India’s Uttarakhand high court on Monday, March 20, 2017, ruled that the highly polluted Ganga and Yamuna rivers, sacred in the Hindu faith, have the legal rights of humans in an attempt to craft a legal framework to foment their cleaning and preservation. The Whanganui River (Te Awa Tupua) in New Zealand has been endowed with legal personhood by legislation that is the culmination of years of negotiations under the Treaty of Waitangi between local Māori and the New Zealand government, a formal declaration respecting the intimate bond between the Māori and the river.

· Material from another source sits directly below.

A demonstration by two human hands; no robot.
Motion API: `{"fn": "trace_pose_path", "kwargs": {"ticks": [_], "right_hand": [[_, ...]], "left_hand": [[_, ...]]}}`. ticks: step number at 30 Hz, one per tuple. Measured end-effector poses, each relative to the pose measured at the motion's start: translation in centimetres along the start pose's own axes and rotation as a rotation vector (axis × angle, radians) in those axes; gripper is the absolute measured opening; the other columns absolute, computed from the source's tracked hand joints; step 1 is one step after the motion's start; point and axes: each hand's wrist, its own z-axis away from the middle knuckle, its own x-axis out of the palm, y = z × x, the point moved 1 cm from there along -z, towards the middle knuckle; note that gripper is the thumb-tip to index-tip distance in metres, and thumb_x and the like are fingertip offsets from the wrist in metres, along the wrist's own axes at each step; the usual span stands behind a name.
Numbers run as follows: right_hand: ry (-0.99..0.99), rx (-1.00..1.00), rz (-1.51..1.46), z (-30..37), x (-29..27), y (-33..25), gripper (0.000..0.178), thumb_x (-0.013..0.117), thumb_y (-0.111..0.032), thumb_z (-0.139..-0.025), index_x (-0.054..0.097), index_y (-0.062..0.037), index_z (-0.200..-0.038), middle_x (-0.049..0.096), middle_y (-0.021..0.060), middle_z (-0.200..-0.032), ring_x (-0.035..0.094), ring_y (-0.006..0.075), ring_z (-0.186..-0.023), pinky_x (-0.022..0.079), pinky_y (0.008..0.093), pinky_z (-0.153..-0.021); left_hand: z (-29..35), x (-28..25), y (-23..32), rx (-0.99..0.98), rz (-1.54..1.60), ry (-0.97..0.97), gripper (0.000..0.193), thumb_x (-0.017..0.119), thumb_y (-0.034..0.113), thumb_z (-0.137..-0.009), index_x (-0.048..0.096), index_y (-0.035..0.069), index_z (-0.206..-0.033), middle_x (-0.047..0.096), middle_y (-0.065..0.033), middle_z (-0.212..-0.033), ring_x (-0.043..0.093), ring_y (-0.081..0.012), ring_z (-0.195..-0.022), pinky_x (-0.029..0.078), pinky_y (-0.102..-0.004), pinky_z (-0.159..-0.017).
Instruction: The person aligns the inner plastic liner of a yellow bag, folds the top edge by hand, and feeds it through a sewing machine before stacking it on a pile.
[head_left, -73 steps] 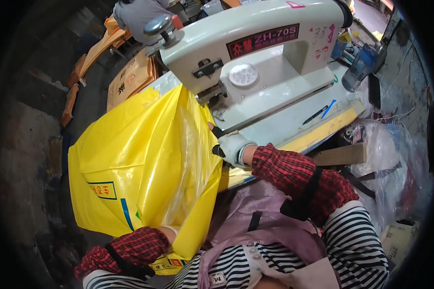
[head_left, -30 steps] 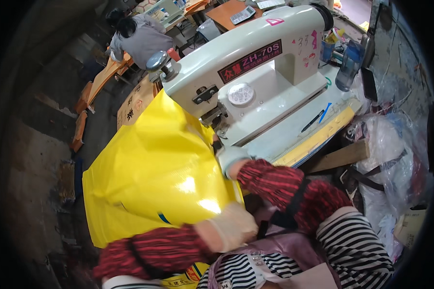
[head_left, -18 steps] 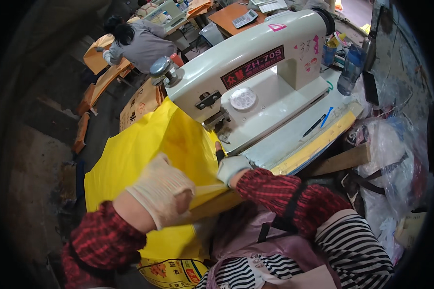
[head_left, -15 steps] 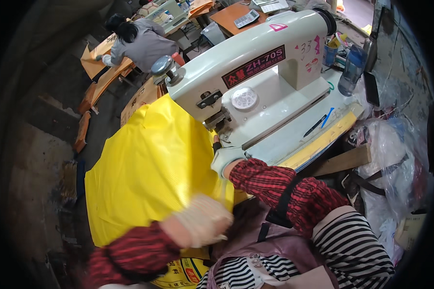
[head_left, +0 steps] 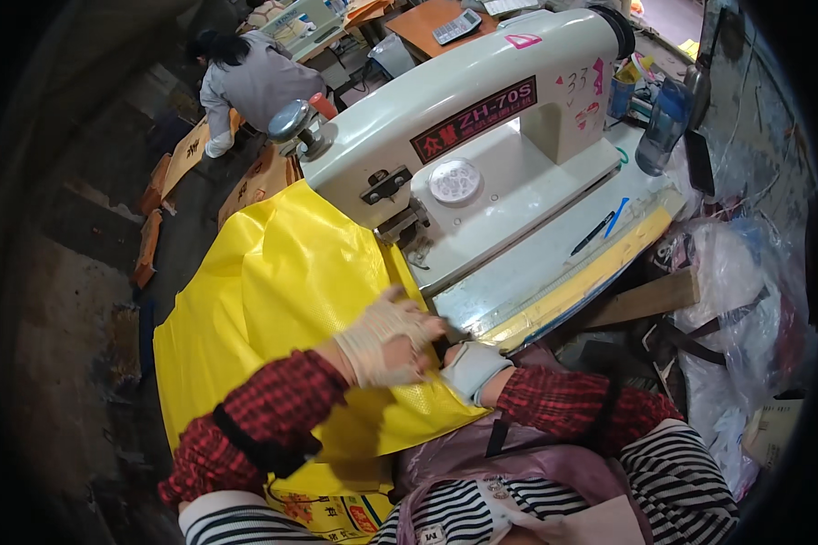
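Observation:
A large yellow plastic sack (head_left: 273, 282) drapes from beside the head of a white industrial sewing machine (head_left: 373, 150) down to my lap. My left hand (head_left: 386, 343), in a pale fingerless glove, rests over the sack near its right edge, fingers spread. Close beside it, at the corner of the machine bed, my right hand (head_left: 475, 368) in a whitish glove is closed at the sack's right edge; its fingertips are mostly hidden. The sack's upper right edge lies by the needle area (head_left: 400, 222). A printed yellow sack (head_left: 336, 513) shows underneath, at my lap.
On the machine's table lie a black pen (head_left: 593, 232) and a blue stick (head_left: 617, 218). A water bottle (head_left: 662, 127) and a phone (head_left: 699, 163) are at the right, above clear plastic bags (head_left: 736, 300). Farther left, a person (head_left: 254, 77) bends over brown paper pieces (head_left: 191, 154).
My right hand has come back from the needle area toward me, along the sack's edge. My left hand has moved up and forward onto the sack. The other person has shifted slightly.

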Motion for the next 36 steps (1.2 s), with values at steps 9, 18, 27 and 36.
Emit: {"fn": "trace_pose_path", "kwargs": {"ticks": [9, 18, 27, 36], "right_hand": [[0.107, 0.272, -0.208, -0.2, -6.3, -2.3, 0.044, 0.048, -0.042, -0.081, 0.065, -0.0054, -0.099, 0.066, 0.0187, -0.085, 0.065, 0.0335, -0.078, 0.05, 0.0431, -0.071], [0.221, 0.298, -0.161, -8.9, -4.2, 1.7, 0.073, 0.051, -0.027, -0.081, 0.016, -0.0101, -0.143, 0.065, 0.0188, -0.091, 0.064, 0.0341, -0.075, 0.049, 0.0446, -0.066], [0.086, -0.024, -0.388, 0.3, 3.2, 2.7, 0.05, 0.057, -0.038, -0.085, 0.047, -0.012, -0.127, 0.061, 0.0162, -0.092, 0.062, 0.0306, -0.085, 0.048, 0.0337, -0.078], [0.13, -0.232, -0.619, 2.7, 5.9, 5.5, 0.045, 0.065, -0.045, -0.08, 0.061, -0.0085, -0.107, 0.064, 0.0168, -0.085, 0.063, 0.0306, -0.082, 0.049, 0.0375, -0.074]], "left_hand": [[3.7, -10.6, -1.1, -0.12, -0.435, -0.3, 0.016, 0.065, 0.039, -0.061, 0.063, 0.023, -0.065, 0.058, 0.0005, -0.062, 0.057, -0.019, -0.069, 0.031, -0.0517, -0.094], [3.4, 11.4, 7.1, 0.067, 1.01, 0.082, 0.026, 0.058, 0.018, -0.078, 0.06, 0.0, -0.097, 0.061, -0.0146, -0.095, 0.058, -0.0217, -0.092, 0.045, -0.0307, -0.08], [3.6, 9.9, 4.8, -0.899, 1.562, 1.445, 0.013, 0.05, 0.008, -0.084, 0.051, 0.002, -0.096, 0.054, -0.0077, -0.078, 0.055, -0.0211, -0.068, 0.047, -0.0317, -0.064], [5.6, 9.8, 3.6, -0.828, 0.016, -0.136, 0.053, 0.05, 0.05, -0.082, 0.061, 0.002, -0.104, 0.058, -0.0204, -0.105, 0.052, -0.0326, -0.104, 0.044, -0.0417, -0.083]]}}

Essentially, these rivers have been granted standing to sue in court, which is not an equivalent to human rights but a subset that’s ideally capable of staving off further ecological harm by letting them protect themselves through legal action. Letting natural bodies seek redress for wrongs has effect only when an actual person is appointed as guardian to represent its interests and where both the guardian and users understand their respective rights and responsibilities. However, perhaps most important (and tenuous) of all, what is needed here are a sure pot of money and independence from government institutions—accessible funds to pay for the expensive costs of lawyers and litigation and the means of protecting itself when, as will often occur, that protection runs afoul of the political interests of government.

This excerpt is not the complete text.